Syrian Foreign Minister Walid al-Moallem told reporters in Doha on Sunday that "what is required from all of us is to stand with our brothers in Sudan and its leadership in order to prevent dangers that affect our collective security." On the same day, Arab League diplomats endorsed the text of a resolution rejecting the ICC indictment.

"The leaders reject attempts to politicize the principles of international justice and using them to undermine the sovereignty, unity and stability, of Sudan," said the draft resolution, according to The Associated Press.

Meeting in Addis Ababa, Ethiopia, on March 5, the African Union also affirmed a resolution "expressing deep concern" over the indictment, saying it would hinder efforts to negotiate peace in Darfur. The AU called on the UN to "assume its responsibilities by deferring the process initiated by the ICC."

The ICC can defer a case at the request of the Security Council, though it has never done so. The court relies on its member states to make arrests. None of the states Bashir has visited are party to the court's founding treaty, making it unlikely that he will be put on trial.

Sudan appears confident that the support of its neighbors will discourage the international community from pursuing its prosecution of Bashir.
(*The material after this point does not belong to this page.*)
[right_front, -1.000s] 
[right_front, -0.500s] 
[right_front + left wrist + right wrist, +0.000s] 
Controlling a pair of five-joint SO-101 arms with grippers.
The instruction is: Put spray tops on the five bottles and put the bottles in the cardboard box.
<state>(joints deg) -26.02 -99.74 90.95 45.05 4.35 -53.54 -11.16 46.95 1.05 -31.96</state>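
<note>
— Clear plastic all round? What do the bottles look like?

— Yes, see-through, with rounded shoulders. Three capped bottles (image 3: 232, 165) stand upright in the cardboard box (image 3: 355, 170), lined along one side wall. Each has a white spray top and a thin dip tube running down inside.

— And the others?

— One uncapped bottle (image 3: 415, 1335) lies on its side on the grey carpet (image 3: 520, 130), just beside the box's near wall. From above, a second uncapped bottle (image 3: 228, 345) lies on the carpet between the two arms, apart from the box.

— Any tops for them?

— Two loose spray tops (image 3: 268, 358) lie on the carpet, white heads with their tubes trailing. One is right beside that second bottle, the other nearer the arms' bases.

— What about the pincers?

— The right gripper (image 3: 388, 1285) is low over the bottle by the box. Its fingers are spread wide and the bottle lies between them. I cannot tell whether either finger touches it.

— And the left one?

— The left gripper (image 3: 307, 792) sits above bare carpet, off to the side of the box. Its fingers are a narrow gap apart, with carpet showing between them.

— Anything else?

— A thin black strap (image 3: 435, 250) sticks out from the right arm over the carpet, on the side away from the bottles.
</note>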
"The allegations at the ICC have nothing to do with reality, and we will use our friends in the United Nations to stop them," says Abdel Malik Al Naiem, spokesman for the Sudanese Embassy in Cairo

He says that Sudan and Egypt "will be going forward hand-in-hand" on that effort.

Sudan's stability a key issue

But Arab states have little particular interest in Omar al-Bashir per se, says Hani Raslan, the head of the Sudan Studies Unit at the Ahram Center, a Cairo think tank. Rather, they are concerned that the indictment could threaten the viability of Sudan as a state.

"Countries like Egypt and other Arab countries support Sudan on the question of the ICC because it is very dangerous to the state of Sudan itself, not just the regime of President al-Bashir," he says, "Now that there is peace between the North and the South, Egypt does not want to see a return to a larger civil war."

Ms. Hale also says that the recent revelation that Israel launched air strikes in Sudan in January and February against smugglers bringing Iranian weapons from the Horn of Africa to Gaza is "a further complicating factor."

It allows "the Sudanese state and its supporters to claim conspiracy to undermine the sovereign state," she says.

For some, the air strikes also highlight the very Sudanese instability that they fear spreading.

"These shipments are happening through Sudanese territory because the role of the central government is very weak outside of Khartoum and Omdurman," says Nabil Abdel Fattah, Assistant Director of the Ahram Center. "This is a historical fact of the so-called modern state of Sudan."